While Tshering does not feel the country is ready for reconciliation, he had played a major role in rebuilding the village after the 2015 Nepal earthquake when sex trafficking increased as people lost their homes and schools. Tshering has also rallied people from different sides of the spectrum around common causes such as ChildReach Nepal and IdeaStudio, a platform to support social-impact businesses.

In addition, I was very inspired by Patrick Yousef from Lebanon, who is based in Geneva and leads Africa for the International Committee of the Red Cross.

Despite Patrick being brought up to believe that the enemy is an eternal enemy, he has made his life purpose reconciliation. He believes in restorative justice. He also works with Red Cross delegations in North and West Africa bringing solutions and speaking to both combatants and victims of war.

10. Many people speculate that the future is a mixed-race humanity. Do you believe this? How do you think a mostly mixed-race human population would affect our world (positively, negatively, or both)? Explain.

I feel that the future will be more and more mixed race with globalization, migration, and mobility. Though I do not feel that the global population will be fully “mixed” race, as some people will retain a preference to “stick to their own,” and this is also okay.

Biologically, a more mixed-race population introduces new genetic variations. This can be positive as a defensive strategy against genetically inherited diseases.  Also, with the mixing of diverse cultures, ideas and genetics, new potentials for innovation, creativity, and experiences are created.

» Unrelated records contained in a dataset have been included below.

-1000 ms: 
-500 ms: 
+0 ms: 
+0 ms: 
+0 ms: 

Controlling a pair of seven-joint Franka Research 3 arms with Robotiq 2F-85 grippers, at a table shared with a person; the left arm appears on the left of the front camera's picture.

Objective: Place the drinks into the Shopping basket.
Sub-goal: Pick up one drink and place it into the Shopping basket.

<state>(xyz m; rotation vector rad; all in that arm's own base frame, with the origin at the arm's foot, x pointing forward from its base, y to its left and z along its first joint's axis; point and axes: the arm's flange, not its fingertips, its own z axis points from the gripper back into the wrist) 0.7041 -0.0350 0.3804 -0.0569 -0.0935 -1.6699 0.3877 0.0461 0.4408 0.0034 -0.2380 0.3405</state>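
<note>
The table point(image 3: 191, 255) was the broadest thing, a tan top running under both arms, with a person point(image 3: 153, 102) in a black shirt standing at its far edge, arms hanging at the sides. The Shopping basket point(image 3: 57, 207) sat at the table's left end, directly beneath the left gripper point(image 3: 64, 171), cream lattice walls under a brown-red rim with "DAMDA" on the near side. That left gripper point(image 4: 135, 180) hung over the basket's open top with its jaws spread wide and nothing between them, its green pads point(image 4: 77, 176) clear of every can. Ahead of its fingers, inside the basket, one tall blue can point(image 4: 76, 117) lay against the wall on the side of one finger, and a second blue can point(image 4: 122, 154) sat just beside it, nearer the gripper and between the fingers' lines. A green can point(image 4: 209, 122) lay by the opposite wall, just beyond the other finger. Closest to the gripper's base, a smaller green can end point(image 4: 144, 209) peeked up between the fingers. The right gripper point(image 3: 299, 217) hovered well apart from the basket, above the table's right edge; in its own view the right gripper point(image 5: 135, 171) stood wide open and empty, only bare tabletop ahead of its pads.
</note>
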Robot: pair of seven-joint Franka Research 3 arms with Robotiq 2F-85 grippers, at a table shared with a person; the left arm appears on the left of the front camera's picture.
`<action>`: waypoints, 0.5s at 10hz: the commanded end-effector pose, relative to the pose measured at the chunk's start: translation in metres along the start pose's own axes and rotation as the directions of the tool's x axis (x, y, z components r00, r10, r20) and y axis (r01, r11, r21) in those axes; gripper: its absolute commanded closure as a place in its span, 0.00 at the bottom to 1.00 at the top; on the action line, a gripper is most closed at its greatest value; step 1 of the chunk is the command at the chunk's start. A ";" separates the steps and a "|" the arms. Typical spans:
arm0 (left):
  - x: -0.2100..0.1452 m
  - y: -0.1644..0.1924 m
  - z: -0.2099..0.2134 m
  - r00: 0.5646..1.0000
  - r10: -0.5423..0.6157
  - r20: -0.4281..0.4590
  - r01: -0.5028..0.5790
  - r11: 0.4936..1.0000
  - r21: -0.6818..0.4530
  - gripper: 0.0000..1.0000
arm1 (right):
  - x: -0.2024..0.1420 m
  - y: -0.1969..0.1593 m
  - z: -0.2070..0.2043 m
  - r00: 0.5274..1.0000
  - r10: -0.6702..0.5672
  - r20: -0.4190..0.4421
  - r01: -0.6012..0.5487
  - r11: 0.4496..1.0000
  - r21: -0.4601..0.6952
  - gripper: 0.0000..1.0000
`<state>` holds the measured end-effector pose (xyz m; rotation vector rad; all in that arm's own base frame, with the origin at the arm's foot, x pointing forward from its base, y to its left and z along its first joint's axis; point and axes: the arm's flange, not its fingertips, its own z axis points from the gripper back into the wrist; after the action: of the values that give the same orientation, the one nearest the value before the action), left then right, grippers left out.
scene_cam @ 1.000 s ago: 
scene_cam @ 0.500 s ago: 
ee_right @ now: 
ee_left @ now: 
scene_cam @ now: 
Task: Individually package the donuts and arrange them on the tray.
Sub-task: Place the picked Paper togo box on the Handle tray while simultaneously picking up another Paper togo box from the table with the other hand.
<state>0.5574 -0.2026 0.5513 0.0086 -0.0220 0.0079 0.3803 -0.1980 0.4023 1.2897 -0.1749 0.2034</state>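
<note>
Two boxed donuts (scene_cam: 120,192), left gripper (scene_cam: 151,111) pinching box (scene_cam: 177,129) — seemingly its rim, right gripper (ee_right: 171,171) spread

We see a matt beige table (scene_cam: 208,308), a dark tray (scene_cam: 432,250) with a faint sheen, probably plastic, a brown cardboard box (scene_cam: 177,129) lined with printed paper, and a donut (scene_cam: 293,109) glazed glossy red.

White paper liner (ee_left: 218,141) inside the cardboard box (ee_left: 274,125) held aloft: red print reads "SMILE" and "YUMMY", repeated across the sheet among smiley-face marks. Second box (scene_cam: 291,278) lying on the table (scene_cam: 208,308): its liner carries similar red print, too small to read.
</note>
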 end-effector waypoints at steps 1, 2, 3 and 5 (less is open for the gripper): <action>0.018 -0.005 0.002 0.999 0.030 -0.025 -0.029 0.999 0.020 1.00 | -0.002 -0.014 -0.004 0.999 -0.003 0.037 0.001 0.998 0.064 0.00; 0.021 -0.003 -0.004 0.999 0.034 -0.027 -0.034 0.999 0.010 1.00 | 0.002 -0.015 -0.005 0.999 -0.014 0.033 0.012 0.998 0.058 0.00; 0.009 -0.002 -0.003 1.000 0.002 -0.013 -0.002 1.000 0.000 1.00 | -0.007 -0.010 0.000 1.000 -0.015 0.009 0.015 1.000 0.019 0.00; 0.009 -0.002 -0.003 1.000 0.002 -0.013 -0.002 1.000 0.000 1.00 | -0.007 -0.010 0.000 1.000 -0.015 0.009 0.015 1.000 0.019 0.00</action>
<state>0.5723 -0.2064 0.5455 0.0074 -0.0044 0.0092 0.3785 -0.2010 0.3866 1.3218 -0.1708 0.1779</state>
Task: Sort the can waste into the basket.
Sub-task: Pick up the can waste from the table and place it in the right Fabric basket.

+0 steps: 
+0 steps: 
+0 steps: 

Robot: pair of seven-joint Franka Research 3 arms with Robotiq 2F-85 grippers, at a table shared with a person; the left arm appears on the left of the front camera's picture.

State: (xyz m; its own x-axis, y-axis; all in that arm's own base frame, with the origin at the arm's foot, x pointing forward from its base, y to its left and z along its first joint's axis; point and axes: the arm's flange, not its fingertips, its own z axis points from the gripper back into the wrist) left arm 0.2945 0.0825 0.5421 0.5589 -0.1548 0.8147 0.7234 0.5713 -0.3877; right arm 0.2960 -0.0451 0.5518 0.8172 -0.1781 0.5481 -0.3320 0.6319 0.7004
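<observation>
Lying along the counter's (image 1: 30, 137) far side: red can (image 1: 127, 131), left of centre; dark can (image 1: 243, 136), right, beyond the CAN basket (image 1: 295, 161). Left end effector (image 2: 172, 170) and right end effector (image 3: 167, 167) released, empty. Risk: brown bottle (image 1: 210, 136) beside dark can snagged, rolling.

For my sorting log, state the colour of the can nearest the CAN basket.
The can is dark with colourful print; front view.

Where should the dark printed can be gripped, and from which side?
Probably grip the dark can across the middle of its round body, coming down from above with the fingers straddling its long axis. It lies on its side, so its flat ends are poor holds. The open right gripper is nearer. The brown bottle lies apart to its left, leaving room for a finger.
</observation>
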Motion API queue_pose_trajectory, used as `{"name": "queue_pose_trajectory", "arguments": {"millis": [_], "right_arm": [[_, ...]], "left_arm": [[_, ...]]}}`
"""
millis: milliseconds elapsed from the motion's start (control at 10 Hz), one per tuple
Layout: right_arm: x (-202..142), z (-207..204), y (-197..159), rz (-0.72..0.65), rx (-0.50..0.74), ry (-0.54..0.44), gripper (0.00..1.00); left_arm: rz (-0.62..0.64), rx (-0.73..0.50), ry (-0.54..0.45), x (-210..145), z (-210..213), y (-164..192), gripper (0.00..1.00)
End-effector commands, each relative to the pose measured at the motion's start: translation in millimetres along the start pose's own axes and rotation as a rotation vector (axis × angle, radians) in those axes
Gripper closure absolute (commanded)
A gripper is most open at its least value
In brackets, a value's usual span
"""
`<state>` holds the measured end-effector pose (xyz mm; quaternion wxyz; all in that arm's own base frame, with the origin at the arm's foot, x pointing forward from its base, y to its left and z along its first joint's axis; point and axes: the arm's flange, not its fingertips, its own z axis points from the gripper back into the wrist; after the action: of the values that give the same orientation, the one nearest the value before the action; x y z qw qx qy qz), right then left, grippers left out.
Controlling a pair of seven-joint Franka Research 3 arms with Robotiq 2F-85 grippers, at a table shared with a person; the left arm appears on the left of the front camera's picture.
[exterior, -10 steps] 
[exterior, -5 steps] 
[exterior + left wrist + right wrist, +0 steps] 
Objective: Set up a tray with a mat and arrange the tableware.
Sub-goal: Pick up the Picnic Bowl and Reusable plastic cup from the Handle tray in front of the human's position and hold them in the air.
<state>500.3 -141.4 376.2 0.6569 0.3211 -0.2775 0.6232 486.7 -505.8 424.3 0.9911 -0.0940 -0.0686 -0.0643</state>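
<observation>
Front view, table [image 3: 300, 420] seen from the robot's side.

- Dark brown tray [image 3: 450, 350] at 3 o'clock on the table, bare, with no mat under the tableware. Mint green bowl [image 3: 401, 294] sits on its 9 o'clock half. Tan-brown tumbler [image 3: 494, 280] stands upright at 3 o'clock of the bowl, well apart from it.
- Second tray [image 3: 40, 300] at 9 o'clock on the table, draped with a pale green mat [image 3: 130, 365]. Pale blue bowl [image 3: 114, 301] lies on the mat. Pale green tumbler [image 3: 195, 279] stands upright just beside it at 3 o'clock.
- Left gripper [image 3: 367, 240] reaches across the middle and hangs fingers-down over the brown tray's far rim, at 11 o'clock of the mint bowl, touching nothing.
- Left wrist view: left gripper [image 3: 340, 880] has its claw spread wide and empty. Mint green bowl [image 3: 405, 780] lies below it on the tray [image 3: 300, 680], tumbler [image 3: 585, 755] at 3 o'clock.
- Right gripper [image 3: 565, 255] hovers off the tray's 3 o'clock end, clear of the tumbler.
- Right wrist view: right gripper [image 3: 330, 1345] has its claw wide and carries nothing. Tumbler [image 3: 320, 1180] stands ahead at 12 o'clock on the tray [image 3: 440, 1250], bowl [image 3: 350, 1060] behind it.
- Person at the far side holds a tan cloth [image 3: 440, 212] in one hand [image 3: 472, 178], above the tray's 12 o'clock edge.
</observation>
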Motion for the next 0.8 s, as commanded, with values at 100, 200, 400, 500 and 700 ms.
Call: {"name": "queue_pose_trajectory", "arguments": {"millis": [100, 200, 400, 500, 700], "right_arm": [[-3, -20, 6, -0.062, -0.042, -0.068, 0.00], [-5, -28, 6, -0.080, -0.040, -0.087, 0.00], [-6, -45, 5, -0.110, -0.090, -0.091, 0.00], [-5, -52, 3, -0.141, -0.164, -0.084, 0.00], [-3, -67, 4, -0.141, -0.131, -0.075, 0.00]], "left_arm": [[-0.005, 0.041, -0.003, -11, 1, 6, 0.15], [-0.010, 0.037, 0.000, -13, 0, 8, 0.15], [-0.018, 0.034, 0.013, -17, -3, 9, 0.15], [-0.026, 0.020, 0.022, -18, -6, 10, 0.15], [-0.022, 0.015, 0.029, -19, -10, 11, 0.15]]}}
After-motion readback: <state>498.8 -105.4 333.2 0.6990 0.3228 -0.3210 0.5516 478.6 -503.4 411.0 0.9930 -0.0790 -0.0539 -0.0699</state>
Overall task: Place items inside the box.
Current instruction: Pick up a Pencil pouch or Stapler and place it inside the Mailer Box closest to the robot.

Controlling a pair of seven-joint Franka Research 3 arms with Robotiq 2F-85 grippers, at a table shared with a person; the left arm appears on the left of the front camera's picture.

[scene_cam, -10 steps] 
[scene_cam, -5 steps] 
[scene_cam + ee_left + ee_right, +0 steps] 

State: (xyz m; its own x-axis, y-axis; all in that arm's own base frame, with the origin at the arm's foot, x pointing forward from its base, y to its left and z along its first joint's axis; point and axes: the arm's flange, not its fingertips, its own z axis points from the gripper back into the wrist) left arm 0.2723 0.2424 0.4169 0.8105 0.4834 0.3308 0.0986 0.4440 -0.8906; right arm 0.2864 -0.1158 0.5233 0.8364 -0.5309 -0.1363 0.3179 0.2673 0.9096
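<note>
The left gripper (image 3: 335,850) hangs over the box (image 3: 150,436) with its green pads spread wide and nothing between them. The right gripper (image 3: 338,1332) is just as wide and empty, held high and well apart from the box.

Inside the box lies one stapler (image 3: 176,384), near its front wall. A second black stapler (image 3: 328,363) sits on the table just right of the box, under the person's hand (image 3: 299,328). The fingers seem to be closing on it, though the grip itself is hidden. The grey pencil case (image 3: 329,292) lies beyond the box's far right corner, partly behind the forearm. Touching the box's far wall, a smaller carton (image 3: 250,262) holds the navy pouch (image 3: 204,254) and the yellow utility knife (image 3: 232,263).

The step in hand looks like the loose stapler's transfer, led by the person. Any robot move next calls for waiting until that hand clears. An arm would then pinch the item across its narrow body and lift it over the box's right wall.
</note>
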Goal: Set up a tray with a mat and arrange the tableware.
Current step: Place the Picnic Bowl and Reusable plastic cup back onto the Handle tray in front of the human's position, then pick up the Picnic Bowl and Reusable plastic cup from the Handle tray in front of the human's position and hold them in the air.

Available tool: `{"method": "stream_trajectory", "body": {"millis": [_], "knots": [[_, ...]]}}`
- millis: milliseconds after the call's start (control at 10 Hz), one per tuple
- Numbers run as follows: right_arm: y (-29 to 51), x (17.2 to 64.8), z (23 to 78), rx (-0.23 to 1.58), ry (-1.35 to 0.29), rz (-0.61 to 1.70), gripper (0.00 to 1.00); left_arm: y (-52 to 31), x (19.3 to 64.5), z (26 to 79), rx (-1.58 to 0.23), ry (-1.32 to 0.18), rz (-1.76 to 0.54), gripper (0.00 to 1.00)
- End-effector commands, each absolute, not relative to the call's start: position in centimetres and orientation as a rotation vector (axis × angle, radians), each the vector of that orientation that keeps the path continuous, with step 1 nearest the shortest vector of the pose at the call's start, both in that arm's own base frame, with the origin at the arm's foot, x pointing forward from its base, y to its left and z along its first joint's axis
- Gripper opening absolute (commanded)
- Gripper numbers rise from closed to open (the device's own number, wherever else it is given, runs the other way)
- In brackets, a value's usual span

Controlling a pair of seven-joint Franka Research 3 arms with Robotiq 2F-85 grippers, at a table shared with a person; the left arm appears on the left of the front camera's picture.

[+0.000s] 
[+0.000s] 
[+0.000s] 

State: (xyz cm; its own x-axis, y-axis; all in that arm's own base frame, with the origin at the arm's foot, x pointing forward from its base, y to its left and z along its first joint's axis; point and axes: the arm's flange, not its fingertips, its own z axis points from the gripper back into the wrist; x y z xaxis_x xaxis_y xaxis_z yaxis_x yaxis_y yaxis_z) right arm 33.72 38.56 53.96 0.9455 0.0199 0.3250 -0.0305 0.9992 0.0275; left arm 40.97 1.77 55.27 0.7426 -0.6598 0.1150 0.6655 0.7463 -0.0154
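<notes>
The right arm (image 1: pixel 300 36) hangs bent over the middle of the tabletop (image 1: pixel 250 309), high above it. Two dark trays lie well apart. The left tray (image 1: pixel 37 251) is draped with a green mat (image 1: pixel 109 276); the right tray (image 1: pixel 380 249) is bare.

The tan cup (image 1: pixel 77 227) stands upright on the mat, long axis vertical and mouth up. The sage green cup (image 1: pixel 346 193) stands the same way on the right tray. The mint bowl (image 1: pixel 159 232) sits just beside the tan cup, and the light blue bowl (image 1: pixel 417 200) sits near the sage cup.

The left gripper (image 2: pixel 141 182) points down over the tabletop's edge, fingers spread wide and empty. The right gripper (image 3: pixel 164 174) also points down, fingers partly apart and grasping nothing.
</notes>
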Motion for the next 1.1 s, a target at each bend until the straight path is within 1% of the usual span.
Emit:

Psychologically, a connection to more cultures results in a more diverse and empathic lens on the world, which can only be good in an increasingly diverse world.


Debut author Jesmane Boggenpoel is an experienced business executive and former Head of Business Engagement for Africa at the World Economic Forum in Switzerland. She has served on the boards of various South African and international organizations. She is a Chartered Accountant and holds a Master’s degree from Harvard University’s JFK School of Government. Jesmane was honored as a Young Global Leader of the World Economic Forum, is a Harvard Mason fellow and a shareholder and founding board member of African Women Chartered Accountants Investment Holdings. Boggenpoel has extensive global experience having studied and worked on three continents, as well as travelling to over 65 countries.